Activity -
Write out the listing below exactly, beginning at its first line and ending with the line that contains "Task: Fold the".

○ ○ ○ ○ ○ ○ ○

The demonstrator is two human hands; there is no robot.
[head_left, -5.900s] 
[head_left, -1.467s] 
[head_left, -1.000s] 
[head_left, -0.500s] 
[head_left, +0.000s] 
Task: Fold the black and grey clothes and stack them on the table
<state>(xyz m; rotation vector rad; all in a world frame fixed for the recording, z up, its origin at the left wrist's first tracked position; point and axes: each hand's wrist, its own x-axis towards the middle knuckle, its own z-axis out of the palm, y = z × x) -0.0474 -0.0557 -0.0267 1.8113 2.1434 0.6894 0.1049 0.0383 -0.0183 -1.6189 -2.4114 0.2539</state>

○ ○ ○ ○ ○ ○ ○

Solution to this task -
The demonstrator is two human hands; there is no robot.
[head_left, -5.900s] 
[head_left, -1.467s] 
[head_left, -1.000s] 
[head_left, -0.500s] 
[head_left, +0.000s] 
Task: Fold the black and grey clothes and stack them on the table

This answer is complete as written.